I had the pad of my thumb nipped neatly off by the hinge-edge of a slammed door (in a psych unit, as I was one-to-one-ing the homicidal sixteen-year-old who truly, despite having attacked many of her peers and counselors, clearly had no intention of removing any of my body-parts that day) and have no idea how much it would have bled on its own because before I knew what was happening, I had clamped my thumb in the fist of the same hand and was squeezing as tightly as I could. I didn't even know I was missing anything until the door opened again and a small, soft, oval, beige object fell to the floor. "That's my thumb," I said calmly.

The nurses bundled me down the hall as other staff took up position to watch the homicidal sixteen-year-old who was facing away from the door and saying in a monotone, "I didn't mean to. I didn't mean to." I was calling back over my shoulder, "Could someone get the bit of my thumb that came off, and wrap it and put it on ice?" I think they thought I was in shock, but I'm usually like that in a crisis.

(I asked the nurses politely if they could please call my staffing agency and let them know what had happened. When the on-call person called back and got them to let her speak with me, she said, "Oh my GOD!!! Are you all RIGHT!!?!" and I said carefully, "Well, that depends on what you mean by all right." She was still telling that story months later.)

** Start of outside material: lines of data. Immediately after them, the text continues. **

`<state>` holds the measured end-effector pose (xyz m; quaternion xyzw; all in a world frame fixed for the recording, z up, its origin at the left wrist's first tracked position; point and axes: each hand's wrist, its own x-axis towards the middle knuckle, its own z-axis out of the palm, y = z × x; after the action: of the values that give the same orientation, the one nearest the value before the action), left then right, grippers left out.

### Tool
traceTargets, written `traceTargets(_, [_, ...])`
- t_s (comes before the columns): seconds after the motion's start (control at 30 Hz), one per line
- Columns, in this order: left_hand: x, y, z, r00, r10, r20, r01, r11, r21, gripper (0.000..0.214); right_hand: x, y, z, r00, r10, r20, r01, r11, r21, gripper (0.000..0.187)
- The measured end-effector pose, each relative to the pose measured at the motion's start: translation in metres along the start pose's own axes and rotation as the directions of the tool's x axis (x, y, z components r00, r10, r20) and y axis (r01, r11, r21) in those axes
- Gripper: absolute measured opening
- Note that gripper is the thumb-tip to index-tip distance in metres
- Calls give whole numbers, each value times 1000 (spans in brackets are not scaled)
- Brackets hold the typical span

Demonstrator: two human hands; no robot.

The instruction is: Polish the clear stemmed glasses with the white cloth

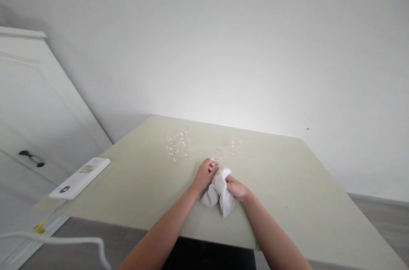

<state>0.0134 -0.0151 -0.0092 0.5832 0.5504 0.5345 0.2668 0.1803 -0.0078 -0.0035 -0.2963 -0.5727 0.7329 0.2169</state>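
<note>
Glass (216,156), clear and stemmed, upright near the middle of the pale greenish surface (287,185), gripped low down by the left hand (204,174), fingers curled about the stem or lower bowl; exact contact too small to tell. White cloth (219,193) bunched just below the glass, draped onto the surface in two hanging folds, clutched from the right side by the right hand (235,188), fingers closed into the fabric. Both hands close together, cloth between them and touching both; upper edge of the cloth up against the base of the glass.

Beyond the hands, toward the far left of the surface, a tight cluster of clear glasses (177,144), standing upright and touching or nearly touching one another; count hard to make out. Farther right and apart from that cluster, one single clear glass (235,144), upright, near the held one but not touching it.

At the left edge of the surface, well apart from the hands, a flat white device (79,177) with a dark round spot at its near end, lying lengthwise. Behind it, a white cabinet (28,104) with a dark handle (31,158). Plain white wall (239,40) behind everything. In the lower left corner, a white curved rail (64,242), blurred.
</note>
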Motion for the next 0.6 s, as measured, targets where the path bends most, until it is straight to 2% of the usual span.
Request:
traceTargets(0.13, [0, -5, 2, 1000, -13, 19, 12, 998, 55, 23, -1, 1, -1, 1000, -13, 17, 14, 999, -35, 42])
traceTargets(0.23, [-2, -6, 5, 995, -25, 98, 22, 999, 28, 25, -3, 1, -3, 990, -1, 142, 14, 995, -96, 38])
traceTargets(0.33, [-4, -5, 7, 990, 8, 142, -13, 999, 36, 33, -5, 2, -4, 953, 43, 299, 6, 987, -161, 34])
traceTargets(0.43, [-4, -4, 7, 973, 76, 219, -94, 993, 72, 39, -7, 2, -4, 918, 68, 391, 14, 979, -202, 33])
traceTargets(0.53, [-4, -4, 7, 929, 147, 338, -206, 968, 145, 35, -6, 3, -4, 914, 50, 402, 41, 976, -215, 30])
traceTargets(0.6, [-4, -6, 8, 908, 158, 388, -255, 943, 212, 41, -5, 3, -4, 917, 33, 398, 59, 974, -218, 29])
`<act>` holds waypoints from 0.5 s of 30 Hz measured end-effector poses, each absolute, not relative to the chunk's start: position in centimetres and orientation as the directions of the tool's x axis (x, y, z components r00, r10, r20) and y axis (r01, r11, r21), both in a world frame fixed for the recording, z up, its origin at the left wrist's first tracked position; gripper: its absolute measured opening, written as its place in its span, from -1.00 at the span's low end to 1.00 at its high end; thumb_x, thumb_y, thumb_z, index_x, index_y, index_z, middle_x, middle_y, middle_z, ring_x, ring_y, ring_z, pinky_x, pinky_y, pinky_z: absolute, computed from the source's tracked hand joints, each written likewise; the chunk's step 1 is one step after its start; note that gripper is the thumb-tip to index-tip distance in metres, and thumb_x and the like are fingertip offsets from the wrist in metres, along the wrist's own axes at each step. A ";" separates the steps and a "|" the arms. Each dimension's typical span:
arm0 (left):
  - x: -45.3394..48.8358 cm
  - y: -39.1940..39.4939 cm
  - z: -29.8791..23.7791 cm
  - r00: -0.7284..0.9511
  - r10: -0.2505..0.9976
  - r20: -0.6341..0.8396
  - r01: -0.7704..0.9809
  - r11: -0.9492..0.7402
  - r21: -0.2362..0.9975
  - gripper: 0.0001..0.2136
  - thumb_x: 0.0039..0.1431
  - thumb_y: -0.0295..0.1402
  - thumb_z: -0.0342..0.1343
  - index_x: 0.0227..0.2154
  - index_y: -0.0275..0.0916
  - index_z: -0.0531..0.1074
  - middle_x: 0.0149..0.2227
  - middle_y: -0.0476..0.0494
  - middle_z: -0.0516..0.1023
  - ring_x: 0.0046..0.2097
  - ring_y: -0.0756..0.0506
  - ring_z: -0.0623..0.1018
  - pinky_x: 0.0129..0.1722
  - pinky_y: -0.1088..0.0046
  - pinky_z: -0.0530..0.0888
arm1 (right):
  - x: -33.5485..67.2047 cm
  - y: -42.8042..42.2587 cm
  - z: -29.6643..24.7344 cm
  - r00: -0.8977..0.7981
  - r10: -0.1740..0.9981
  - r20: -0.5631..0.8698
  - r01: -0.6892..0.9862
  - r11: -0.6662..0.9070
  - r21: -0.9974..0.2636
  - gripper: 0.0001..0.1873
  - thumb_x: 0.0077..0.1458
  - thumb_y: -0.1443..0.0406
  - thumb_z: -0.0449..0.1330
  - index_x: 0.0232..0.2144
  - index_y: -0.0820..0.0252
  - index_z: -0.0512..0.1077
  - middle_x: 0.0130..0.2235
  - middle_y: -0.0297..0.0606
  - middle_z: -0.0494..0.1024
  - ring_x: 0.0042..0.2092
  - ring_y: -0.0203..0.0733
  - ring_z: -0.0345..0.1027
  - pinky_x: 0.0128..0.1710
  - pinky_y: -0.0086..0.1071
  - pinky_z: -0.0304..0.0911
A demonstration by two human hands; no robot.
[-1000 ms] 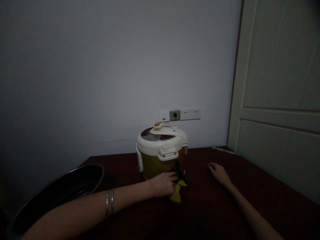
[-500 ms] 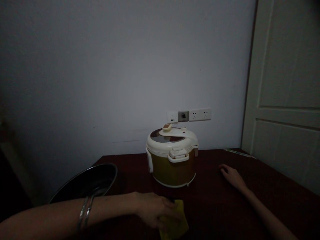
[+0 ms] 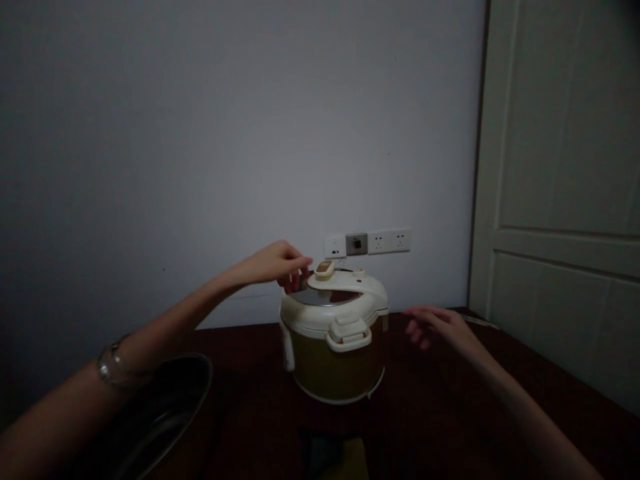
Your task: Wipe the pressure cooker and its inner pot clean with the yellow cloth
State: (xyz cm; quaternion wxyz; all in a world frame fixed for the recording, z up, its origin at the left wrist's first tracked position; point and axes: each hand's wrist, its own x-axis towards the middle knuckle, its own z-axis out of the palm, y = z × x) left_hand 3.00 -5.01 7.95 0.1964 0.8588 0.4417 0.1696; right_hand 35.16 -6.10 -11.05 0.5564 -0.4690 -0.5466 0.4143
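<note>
An electric pressure cooker, with a white lid and an olive-gold body, stands on the dark red table. My left hand is over the left part of its lid, just beside the lid knob. Its fingers are loosely bent and apart with nothing in them; whether they touch the lid I cannot tell. To the right of the cooker, my right hand is raised, fingers half bent and holding nothing. A yellow cloth lies at the bottom edge, next to something dark that is hard to make out.
A dark, wide pan or basin stands at the left, partly behind my left forearm. Wall sockets sit behind the cooker. A pale door is at the right. A thin flat strip lies at the table's back right.
My left hand has let go of the yellow cloth and moved up to the cooker's lid. My right hand has lifted from the table and shifted left towards the cooker. The view has tilted slightly.
</note>
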 end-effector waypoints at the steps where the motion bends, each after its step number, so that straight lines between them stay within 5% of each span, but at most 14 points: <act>1: 2.5 -2.7 8.2 0.458 0.870 0.182 0.706 -0.480 0.520 -0.65 0.17 -0.17 -0.05 -0.47 -0.34 0.49 -0.58 -0.12 0.50 -0.56 -0.02 0.48 -0.50 0.47 0.35 | 34.2 -6.6 -10.9 0.010 0.983 0.186 0.049 0.185 -0.982 -0.51 -0.13 -0.04 0.22 -0.33 0.27 0.48 -0.52 -0.20 0.53 -0.53 -0.24 0.41 -0.62 -0.44 0.26; 4: 0.9 3.9 7.4 0.243 0.936 0.255 0.691 -0.352 0.631 -0.74 0.14 -0.26 -0.01 -0.43 -0.35 0.47 -0.54 -0.13 0.51 -0.53 -0.03 0.48 -0.46 0.46 0.34 | 31.5 -7.6 -11.1 -0.105 0.993 0.056 0.080 0.065 -0.995 -0.47 -0.05 -0.10 0.14 -0.34 0.27 0.44 -0.55 -0.21 0.52 -0.55 -0.25 0.41 -0.66 -0.49 0.22; 9: -0.9 11.7 3.6 0.042 0.988 0.150 0.528 -0.150 0.836 -0.81 0.12 -0.34 0.05 -0.48 -0.36 0.45 -0.47 -0.17 0.51 -0.32 -0.09 0.48 -0.29 0.45 0.33 | 28.8 -8.0 -12.0 -0.218 0.975 -0.047 0.231 0.005 -0.973 -0.38 -0.10 -0.23 0.08 -0.44 0.23 0.39 -0.55 -0.19 0.52 -0.54 -0.23 0.41 -0.69 -0.50 0.17; 13: -1.5 14.6 -0.9 0.095 0.994 0.046 0.370 -0.078 0.926 -0.74 0.14 -0.22 0.06 -0.40 -0.36 0.46 -0.40 -0.22 0.54 -0.20 -0.13 0.48 -0.17 0.44 0.34 | 29.2 -7.7 -13.7 -0.127 0.987 0.094 0.518 0.147 -0.842 -0.50 -0.04 -0.13 0.14 -0.52 0.20 0.41 -0.53 -0.20 0.53 -0.48 -0.19 0.42 -0.55 -0.41 0.26; 15: -1.5 15.3 -3.2 0.168 0.986 -0.006 0.224 -0.032 0.974 -0.70 0.16 -0.19 0.03 -0.38 -0.38 0.46 -0.43 -0.24 0.55 -0.24 -0.14 0.50 -0.15 0.40 0.36 | 29.7 -7.4 -15.5 -0.037 0.977 0.211 0.628 0.187 -0.755 -0.57 -0.07 -0.06 0.21 -0.40 0.19 0.47 -0.43 -0.14 0.57 -0.38 -0.07 0.47 -0.40 -0.31 0.33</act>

(Oh, and speaking of compression? A piece of tissue amputated by being squeezed off in a door is not, in fact, reattachable, or mine wasn't. I was very persistent about getting it to the hospital with me, but it turned out there wasn't a hope. On the other hand, no one seemed to want to take responsibility for throwing the severed tissue away, even after I'd had the skin graft surgery instead, and it sat in a tub on my hospital room windowsill for two more days.)

Later, when the (marvelous) EMTs arrived, one of them knelt down next to me and said, "Could you open your fist so I can see the injury?" And I discovered in myself a great reluctance. I said distantly, "I'd really rather not."

It didn't actually start bleeding freely until 45 minutes or an hour later, in the ER, I think, when the very serious young surgeon on duty was explaining to me that if it were any other finger, they would nip back the bone until they had enough skin to sew over it, but, he said apologetically, "Not to make a bad joke out of it, but with thumbs, length really does matter."

Ah, how it all comes back. If this were Livejournal, I could use my hand x-ray icon which says "Thumbthing Wicked." My friends did not stop making thumb jokes for months.